Materials towards Homework 6: Fairness with XGBoost

Part of the eXplainable Machine Learning course for Machine Learning (MSc) studies at the University of Warsaw. @pbiecek @hbaniecki

v0.1.0: 2022-11-28

https://github.com/mim-uw/eXplainableMachineLearning-2023/tree/main/Homeworks/HW6

0. Import packages

In [1]:
import dalex as dx
import xgboost

import sklearn
from sklearn.model_selection import train_test_split

import pandas as pd
import numpy as np

import warnings
warnings.filterwarnings("ignore")

import platform
print(f'Python {platform.python_version()}')

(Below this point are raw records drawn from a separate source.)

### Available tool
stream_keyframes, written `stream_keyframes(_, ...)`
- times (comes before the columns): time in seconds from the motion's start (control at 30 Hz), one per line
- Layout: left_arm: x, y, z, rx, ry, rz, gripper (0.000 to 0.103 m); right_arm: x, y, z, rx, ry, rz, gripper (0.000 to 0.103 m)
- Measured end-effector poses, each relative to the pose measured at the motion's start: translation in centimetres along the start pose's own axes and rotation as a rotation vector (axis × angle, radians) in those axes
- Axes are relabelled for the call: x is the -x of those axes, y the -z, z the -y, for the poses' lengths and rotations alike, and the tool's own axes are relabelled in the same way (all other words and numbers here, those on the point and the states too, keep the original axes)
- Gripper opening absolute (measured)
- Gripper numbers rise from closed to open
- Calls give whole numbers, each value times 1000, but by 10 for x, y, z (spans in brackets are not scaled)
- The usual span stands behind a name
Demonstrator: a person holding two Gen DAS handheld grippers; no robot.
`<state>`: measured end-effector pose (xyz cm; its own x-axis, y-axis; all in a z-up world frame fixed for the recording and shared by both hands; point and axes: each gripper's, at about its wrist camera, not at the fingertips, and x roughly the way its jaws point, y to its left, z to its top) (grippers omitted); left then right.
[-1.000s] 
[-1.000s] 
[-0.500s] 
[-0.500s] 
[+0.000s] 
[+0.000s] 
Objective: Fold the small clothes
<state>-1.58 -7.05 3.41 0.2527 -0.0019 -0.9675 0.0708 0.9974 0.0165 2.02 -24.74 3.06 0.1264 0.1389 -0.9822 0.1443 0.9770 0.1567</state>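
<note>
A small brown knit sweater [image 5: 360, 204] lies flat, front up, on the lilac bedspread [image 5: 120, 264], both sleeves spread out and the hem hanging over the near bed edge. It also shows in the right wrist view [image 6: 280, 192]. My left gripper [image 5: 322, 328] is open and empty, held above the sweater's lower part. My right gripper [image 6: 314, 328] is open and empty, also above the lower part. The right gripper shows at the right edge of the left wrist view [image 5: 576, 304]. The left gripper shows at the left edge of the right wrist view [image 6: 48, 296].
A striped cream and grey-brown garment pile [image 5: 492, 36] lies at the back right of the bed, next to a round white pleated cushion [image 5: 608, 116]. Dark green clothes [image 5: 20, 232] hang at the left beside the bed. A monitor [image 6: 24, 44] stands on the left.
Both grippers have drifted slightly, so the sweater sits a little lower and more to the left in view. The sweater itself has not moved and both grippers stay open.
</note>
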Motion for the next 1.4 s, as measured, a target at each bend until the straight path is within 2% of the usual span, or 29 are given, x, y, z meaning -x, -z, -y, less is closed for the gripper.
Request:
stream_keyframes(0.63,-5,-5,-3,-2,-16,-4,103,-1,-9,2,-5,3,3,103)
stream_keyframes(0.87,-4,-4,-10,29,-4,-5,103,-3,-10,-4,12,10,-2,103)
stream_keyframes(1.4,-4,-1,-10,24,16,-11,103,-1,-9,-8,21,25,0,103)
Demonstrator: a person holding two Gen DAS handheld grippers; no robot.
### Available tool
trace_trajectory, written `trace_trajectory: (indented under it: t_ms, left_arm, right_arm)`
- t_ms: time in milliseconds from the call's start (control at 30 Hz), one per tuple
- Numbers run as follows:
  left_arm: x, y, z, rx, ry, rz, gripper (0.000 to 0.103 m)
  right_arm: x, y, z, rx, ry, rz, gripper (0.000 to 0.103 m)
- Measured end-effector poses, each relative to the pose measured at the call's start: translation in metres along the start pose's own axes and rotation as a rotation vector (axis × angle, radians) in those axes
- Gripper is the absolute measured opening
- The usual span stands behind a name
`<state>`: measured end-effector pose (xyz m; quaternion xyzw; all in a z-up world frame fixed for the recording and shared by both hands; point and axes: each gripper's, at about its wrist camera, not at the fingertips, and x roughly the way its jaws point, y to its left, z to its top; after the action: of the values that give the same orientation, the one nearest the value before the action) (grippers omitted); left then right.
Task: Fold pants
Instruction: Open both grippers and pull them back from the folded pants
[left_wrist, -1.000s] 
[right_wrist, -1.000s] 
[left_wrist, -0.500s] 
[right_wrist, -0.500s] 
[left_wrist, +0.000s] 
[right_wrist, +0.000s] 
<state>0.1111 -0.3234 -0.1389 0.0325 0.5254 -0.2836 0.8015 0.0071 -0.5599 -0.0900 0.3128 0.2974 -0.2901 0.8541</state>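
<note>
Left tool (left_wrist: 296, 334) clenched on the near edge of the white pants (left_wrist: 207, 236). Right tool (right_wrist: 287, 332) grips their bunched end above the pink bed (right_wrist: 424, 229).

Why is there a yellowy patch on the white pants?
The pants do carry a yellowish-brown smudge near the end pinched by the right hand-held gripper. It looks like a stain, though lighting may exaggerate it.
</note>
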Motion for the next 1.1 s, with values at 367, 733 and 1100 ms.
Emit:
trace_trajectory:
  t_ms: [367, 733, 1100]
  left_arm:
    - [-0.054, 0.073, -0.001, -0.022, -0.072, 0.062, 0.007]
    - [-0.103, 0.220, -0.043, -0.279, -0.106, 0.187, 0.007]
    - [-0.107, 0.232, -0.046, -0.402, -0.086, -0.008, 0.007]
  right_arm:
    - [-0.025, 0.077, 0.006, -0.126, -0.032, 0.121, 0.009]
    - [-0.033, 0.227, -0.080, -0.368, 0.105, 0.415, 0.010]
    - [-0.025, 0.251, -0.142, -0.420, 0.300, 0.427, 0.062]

{package.__name__: package.__version__ for package in [dx, xgboost, sklearn, pd, np]}
Python 3.9.12
Out[1]:
{'dalex': '1.5.0',
 'xgboost': '1.6.2',
 'sklearn': '1.1.3',
 'pandas': '1.3.5',
 'numpy': '1.23.4'}

We use the same XGBoost classifier trained on the Titanic dataset as in the previous materials towards Homework 3, Homework 4, Homework 5.

1. Load and preprocess data

In [2]:
df = dx.datasets.load_titanic()

df.loc[:, df.dtypes == 'object'] =\
    df.select_dtypes(['object'])\
    .apply(lambda x: x.astype('category'))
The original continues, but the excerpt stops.